_About this exercise_
Each entry below should be reproduced character for character.

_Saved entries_
********************
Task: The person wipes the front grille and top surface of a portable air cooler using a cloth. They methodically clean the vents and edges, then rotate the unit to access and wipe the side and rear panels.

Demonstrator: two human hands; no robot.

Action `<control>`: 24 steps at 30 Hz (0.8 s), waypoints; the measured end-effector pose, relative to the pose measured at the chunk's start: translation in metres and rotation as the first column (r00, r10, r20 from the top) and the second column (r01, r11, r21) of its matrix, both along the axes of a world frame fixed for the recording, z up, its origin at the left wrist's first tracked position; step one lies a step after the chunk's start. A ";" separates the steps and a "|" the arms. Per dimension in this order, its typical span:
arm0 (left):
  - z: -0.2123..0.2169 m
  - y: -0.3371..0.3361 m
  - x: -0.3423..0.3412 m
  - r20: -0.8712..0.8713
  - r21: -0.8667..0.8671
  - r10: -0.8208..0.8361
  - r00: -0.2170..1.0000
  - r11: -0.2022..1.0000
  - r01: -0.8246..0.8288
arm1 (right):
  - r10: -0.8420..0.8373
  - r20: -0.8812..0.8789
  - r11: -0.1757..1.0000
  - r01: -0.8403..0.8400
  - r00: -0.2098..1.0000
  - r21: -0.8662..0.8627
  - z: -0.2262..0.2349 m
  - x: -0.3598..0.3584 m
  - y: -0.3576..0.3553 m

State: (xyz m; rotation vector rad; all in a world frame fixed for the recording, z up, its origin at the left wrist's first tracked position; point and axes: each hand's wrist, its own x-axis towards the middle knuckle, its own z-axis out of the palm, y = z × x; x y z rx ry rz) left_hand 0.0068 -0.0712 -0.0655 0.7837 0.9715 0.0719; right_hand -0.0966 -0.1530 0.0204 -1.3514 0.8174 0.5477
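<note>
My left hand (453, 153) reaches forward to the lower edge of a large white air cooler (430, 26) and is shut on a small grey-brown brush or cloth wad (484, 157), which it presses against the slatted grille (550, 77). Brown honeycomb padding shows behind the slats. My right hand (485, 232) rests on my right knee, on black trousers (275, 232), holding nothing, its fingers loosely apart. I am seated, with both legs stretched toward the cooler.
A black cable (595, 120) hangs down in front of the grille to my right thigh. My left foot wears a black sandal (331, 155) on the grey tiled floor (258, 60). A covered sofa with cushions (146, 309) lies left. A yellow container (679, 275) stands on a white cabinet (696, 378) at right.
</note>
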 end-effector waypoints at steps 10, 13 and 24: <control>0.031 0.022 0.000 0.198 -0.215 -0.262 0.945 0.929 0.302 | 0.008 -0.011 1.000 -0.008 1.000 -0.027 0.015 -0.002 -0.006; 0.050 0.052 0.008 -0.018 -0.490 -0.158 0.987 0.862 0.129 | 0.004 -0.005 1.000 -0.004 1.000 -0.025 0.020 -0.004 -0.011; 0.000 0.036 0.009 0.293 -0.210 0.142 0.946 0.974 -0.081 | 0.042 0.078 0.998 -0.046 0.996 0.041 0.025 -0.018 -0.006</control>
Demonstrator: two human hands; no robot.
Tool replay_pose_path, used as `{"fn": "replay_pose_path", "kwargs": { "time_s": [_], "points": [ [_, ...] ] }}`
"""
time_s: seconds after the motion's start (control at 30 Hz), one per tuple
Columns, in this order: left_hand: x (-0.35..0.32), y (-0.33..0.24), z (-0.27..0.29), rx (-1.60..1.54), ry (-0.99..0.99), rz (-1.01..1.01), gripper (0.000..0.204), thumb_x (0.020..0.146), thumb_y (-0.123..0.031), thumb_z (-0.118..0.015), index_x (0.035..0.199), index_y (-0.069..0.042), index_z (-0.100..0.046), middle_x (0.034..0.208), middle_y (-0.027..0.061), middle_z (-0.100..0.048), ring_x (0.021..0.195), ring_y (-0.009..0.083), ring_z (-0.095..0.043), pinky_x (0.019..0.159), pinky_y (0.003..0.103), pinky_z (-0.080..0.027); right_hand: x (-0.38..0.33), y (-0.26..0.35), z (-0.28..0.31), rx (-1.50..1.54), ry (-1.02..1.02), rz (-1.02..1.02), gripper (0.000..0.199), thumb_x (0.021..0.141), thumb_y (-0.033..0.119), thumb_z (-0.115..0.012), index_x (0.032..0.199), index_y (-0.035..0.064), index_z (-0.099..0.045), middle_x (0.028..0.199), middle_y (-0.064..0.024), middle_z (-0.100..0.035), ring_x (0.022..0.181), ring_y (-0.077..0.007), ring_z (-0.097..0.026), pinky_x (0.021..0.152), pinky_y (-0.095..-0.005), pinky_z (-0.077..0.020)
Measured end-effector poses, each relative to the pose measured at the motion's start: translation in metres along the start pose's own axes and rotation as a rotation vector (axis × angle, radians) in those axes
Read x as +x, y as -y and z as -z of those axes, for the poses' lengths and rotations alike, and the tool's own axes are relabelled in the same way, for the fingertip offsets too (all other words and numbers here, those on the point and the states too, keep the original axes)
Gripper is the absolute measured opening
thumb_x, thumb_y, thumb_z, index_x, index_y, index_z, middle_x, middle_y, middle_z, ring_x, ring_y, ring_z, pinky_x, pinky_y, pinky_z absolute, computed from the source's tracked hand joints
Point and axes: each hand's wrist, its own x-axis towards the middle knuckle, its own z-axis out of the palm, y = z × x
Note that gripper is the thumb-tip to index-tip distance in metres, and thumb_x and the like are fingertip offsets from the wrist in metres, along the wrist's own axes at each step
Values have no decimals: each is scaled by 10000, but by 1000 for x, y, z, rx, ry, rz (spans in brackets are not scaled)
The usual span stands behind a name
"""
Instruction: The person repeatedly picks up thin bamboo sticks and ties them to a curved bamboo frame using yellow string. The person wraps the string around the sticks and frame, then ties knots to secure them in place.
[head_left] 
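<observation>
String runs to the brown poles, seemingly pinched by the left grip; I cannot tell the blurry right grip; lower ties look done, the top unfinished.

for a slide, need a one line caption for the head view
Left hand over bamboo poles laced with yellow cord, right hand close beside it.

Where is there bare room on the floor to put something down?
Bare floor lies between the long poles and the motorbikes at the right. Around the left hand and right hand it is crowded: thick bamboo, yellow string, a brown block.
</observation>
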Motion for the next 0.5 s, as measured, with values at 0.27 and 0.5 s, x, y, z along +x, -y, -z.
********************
_Task answer_
Task: The person wipes the front grille and top surface of a portable air cooler using a cloth. They methodically clean the vents and edges, then rotate the unit to access and wipe the side and rear panels.

Demonstrator: two human hands; no robot.

Action `<control>`: 24 steps at 30 Hz (0.8 s), waypoints; the measured end-effector pose, relative to the pose measured at the chunk's start: translation in metres and rotation as the first column (r00, r10, r20 from the top) and the second column (r01, r11, r21) of its matrix, both along the axes of a world frame fixed for the recording, z up, its origin at the left wrist's first tracked position; step one lies a step after the chunk's start. A ";" separates the steps and a "|" the arms. Per dimension in this order, its typical span:
arm0 (left):
  - z: -0.2123..0.2169 m
  - y: -0.3371..0.3361 m
  - x: -0.3423..0.3412 m
  - r20: -0.8712..0.8713
  - r21: -0.8667..0.8671
  - r10: -0.8208..0.8361
  - r00: -0.2170..1.0000
  - r11: -0.2022..1.0000
  - r01: -0.8246..0.8288
arm1 (right):
  - r10: -0.8420..0.8373
  - r20: -0.8812..0.8789
  - r11: -0.1757..1.0000
  - r01: -0.8403..0.8400
  - r00: -0.2098..1.0000
  - r21: -0.8662..0.8627
  - z: -0.2262..0.2349 m
  - x: -0.3598..0.3584 m
  - y: -0.3576..0.3553 m

State: (xyz m; rotation vector rad; all in a world frame fixed for the recording, z up, its origin at the left wrist's first tracked position; point and axes: each hand's wrist, its own x-axis towards the middle knuckle, its own z-axis out of the palm, y = z × x; x y z rx ry rz) left_hand 0.0068 -0.0712 -0.0655 0.7837 0.9715 0.0719; right_hand -0.0966 -0.1530 0.0204 -1.3514 0.8174 0.5477
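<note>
My left hand (453, 153) reaches forward to the lower edge of a large white air cooler (430, 26) and is shut on a small grey-brown brush or cloth wad (484, 157), which it presses against the slatted grille (550, 77). Brown honeycomb padding shows behind the slats. My right hand (485, 232) rests on my right knee, on black trousers (275, 232), holding nothing, its fingers loosely apart. I am seated, with both legs stretched toward the cooler.
A black cable (595, 120) hangs down in front of the grille to my right thigh. My left foot wears a black sandal (331, 155) on the grey tiled floor (258, 60). A covered sofa with cushions (146, 309) lies left. A yellow container (679, 275) stands on a white cabinet (696, 378) at right.
</note>
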 end-effector waypoints at steps 10, 13 and 24: <control>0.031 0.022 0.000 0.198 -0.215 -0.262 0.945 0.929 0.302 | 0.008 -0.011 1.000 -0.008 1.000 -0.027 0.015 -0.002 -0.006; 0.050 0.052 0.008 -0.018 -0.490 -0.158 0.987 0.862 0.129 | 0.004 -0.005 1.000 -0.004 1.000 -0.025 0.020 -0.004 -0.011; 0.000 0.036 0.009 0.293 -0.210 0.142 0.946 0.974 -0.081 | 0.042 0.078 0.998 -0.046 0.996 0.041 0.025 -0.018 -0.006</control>
Demonstrator: two human hands; no robot.
Tool replay_pose_path, used as `{"fn": "replay_pose_path", "kwargs": { "time_s": [_], "points": [ [_, ...] ] }}`
"""
time_s: seconds after the motion's start (control at 30 Hz), one per tuple
Columns, in this order: left_hand: x (-0.35..0.32), y (-0.33..0.24), z (-0.27..0.29), rx (-1.60..1.54), ry (-0.99..0.99), rz (-1.01..1.01), gripper (0.000..0.204), thumb_x (0.020..0.146), thumb_y (-0.123..0.031), thumb_z (-0.118..0.015), index_x (0.035..0.199), index_y (-0.069..0.042), index_z (-0.100..0.046), middle_x (0.034..0.208), middle_y (-0.027..0.061), middle_z (-0.100..0.048), ring_x (0.021..0.195), ring_y (-0.009..0.083), ring_z (-0.095..0.043), pinky_x (0.019..0.159), pinky_y (0.003..0.103), pinky_z (-0.080..0.027); right_hand: x (-0.38..0.33), y (-0.26..0.35), z (-0.28..0.31), rx (-1.50..1.54), ry (-1.02..1.02), rz (-1.02..1.02), gripper (0.000..0.199), thumb_x (0.021..0.141), thumb_y (-0.033..0.119), thumb_z (-0.115..0.012), index_x (0.032..0.199), index_y (-0.035..0.064), index_z (-0.099..0.045), middle_x (0.028..0.199), middle_y (-0.064..0.024), middle_z (-0.100..0.035), ring_x (0.022..0.181), ring_y (-0.077..0.007), ring_z (-0.097..0.026), pinky_x (0.021..0.152), pinky_y (-0.095..-0.005), pinky_z (-0.077..0.020)
Measured end-effector poses, each relative to the pose measured at the motion's start: translation in metres along the start pose's own axes and rotation as a rotation vector (axis × angle, radians) in those axes
Read x as +x, y as -y and z as -z of those axes, for the poses' lengths and rotations alike, and the tool's own axes are relabelled in the same way, for the fingertip offsets too (all other words and numbers here, those on the point and the states too, keep the original axes)
Gripper is the absolute measured opening
thumb_x, thumb_y, thumb_z, index_x, index_y, index_z, middle_x, middle_y, middle_z, ring_x, ring_y, ring_z, pinky_x, pinky_y, pinky_z absolute, computed from the source's tracked hand joints
Point and axes: each hand's wrist, its own x-axis towards the middle knuckle, its own z-axis out of the palm, y = z × x
Note that gripper is the thumb-tip to index-tip distance in metres, and thumb_x and the like are fingertip offsets from the wrist in metres, along the wrist's own axes at each step
Values have no decimals: each is scaled by 10000, but by 1000 for x, y, z, rx, ry, rz (spans in brackets are not scaled)
The usual span stands behind a name
"""
Instruction: The person repeatedly picks up thin bamboo sticks and ties them to a curved bamboo frame using yellow string. The person wraps the string around the sticks and frame, then ties knots to secure them in place.
[head_left] 
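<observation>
String runs to the brown poles, seemingly pinched by the left grip; I cannot tell the blurry right grip; lower ties look done, the top unfinished.

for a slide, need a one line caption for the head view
Left hand over bamboo poles laced with yellow cord, right hand close beside it.

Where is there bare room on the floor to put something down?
Bare floor lies between the long poles and the motorbikes at the right. Around the left hand and right hand it is crowded: thick bamboo, yellow string, a brown block.
</observation>
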Motion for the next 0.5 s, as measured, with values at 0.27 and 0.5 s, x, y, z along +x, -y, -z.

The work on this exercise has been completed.